● Your task
Retype the data below exactly, skipping pictures.

• • •

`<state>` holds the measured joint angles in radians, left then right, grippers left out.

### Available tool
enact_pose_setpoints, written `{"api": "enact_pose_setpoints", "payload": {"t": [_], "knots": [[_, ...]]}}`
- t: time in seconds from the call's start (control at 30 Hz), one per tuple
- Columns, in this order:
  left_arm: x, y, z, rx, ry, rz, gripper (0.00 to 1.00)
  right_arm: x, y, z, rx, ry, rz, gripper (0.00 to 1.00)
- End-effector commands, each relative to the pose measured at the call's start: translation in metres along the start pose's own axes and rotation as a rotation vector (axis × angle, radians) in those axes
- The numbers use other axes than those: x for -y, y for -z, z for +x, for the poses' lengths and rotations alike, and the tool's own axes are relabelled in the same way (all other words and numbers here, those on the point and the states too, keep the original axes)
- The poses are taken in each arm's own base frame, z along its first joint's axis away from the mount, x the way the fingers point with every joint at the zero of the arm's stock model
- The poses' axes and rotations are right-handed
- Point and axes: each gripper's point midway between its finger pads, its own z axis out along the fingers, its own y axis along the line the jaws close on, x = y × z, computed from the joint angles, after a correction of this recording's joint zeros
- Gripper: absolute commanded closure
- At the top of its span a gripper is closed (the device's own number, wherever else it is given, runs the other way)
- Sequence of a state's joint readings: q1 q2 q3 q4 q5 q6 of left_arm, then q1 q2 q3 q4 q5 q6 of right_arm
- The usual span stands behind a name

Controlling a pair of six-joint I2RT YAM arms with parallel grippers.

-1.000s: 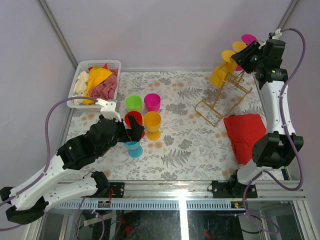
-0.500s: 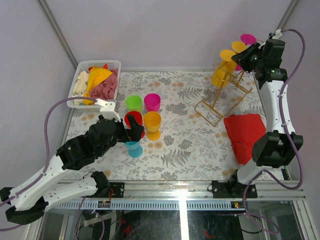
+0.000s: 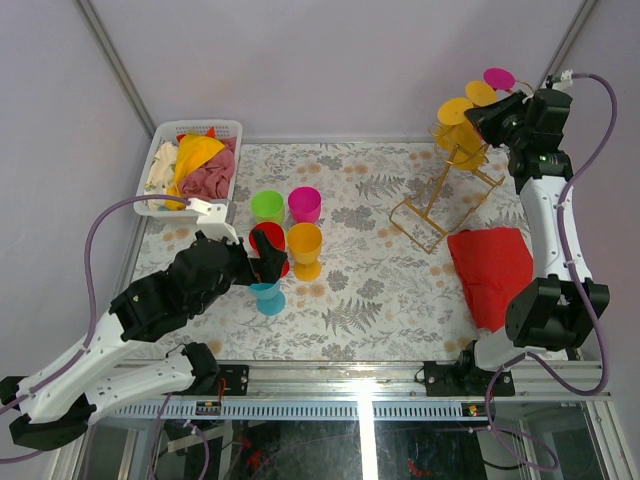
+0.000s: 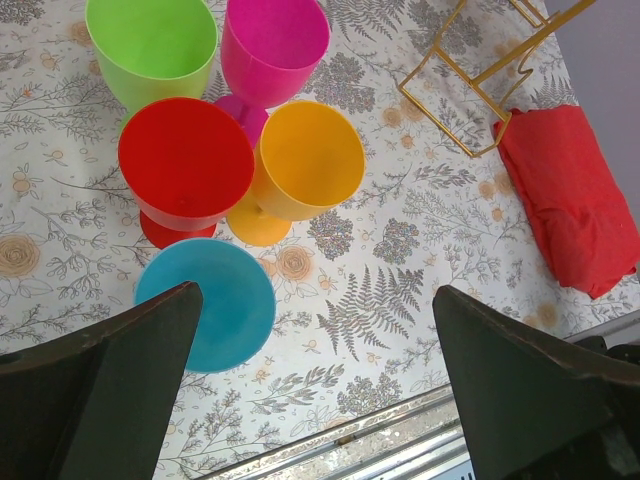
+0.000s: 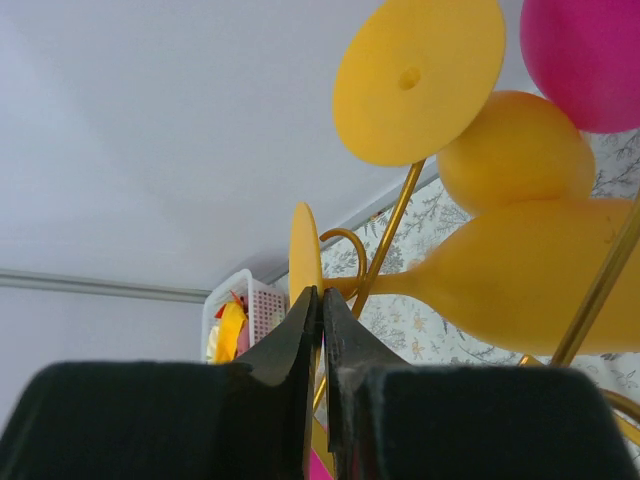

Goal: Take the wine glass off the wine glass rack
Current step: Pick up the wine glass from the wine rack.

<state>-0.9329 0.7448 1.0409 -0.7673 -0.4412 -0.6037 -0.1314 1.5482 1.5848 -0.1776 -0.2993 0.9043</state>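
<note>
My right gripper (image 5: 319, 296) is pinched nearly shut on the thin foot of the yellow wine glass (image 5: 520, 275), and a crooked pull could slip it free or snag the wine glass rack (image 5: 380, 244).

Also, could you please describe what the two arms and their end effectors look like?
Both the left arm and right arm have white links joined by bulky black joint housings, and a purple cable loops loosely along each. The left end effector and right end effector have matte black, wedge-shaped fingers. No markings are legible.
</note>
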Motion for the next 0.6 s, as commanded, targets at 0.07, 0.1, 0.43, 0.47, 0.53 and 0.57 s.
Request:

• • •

● Problem solution
`<state>` holds the measured joint angles in radians, left then right, grippers left out.

### Available tool
enact_pose_setpoints, written `{"api": "enact_pose_setpoints", "payload": {"t": [_], "knots": [[_, ...]]}}`
- t: time in seconds from the call's start (control at 30 Hz), one per tuple
- Columns, in this order:
  left_arm: x, y, z, rx, ry, rz, gripper (0.00 to 1.00)
  right_arm: x, y, z, rx, ry, rz, gripper (0.00 to 1.00)
- End-effector commands, each relative to the pose measured at the call's start: translation in metres along the start pose's own axes and rotation as a rotation vector (axis × angle, radians) in those axes
- The numbers use other axes than those: x for -y, y for -z, z for +x, for the poses' lengths and rotations alike, and the tool's own axes are relabelled in the same way (all other words and numbers here, those on the point and the states too, keep the original axes)
- The poses are taken in each arm's own base frame, z along its first joint's axis away from the mount, x the way the fingers point with every joint at the zero of the arm's stock model
- The poses' axes and rotations are right-handed
- Point and axes: each gripper's point midway between its finger pads, its own z axis out along the fingers, its own y axis along the line the jaws close on, x = y × z, computed from the joint angles, after a correction of this recording's joint zeros
- Gripper: absolute commanded closure
- At the top of its span a gripper is closed (the device's own number, wherever else it is given, runs the other way)
- Sequence of a state's joint readings: q1 q2 q3 q4 q5 q6 of left_arm, then q1 q2 q3 q4 q5 q6 of right_arm
- The usual span stands behind a name

Controlling a pair of six-joint I2RT YAM arms with parallel grippers.

-1.000s: 
-0.500s: 
+0.000s: 
+0.000s: 
+0.000s: 

Goal: Take the wine glass off the wine glass rack
Current step: Pick up the wine glass from the wine rack.

<state>-0.9329 0.7448 1.0409 -0.7673 -0.4412 -0.6037 -0.1314 1.5482 1.5848 -0.1776 -0.2993 0.9043</state>
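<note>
My right gripper (image 5: 319, 296) is pinched nearly shut on the thin foot of the yellow wine glass (image 5: 520, 275), and a crooked pull could slip it free or snag the wine glass rack (image 5: 380, 244).

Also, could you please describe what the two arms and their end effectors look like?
Both the left arm and right arm have white links joined by bulky black joint housings, and a purple cable loops loosely along each. The left end effector and right end effector have matte black, wedge-shaped fingers. No markings are legible.
</note>
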Motion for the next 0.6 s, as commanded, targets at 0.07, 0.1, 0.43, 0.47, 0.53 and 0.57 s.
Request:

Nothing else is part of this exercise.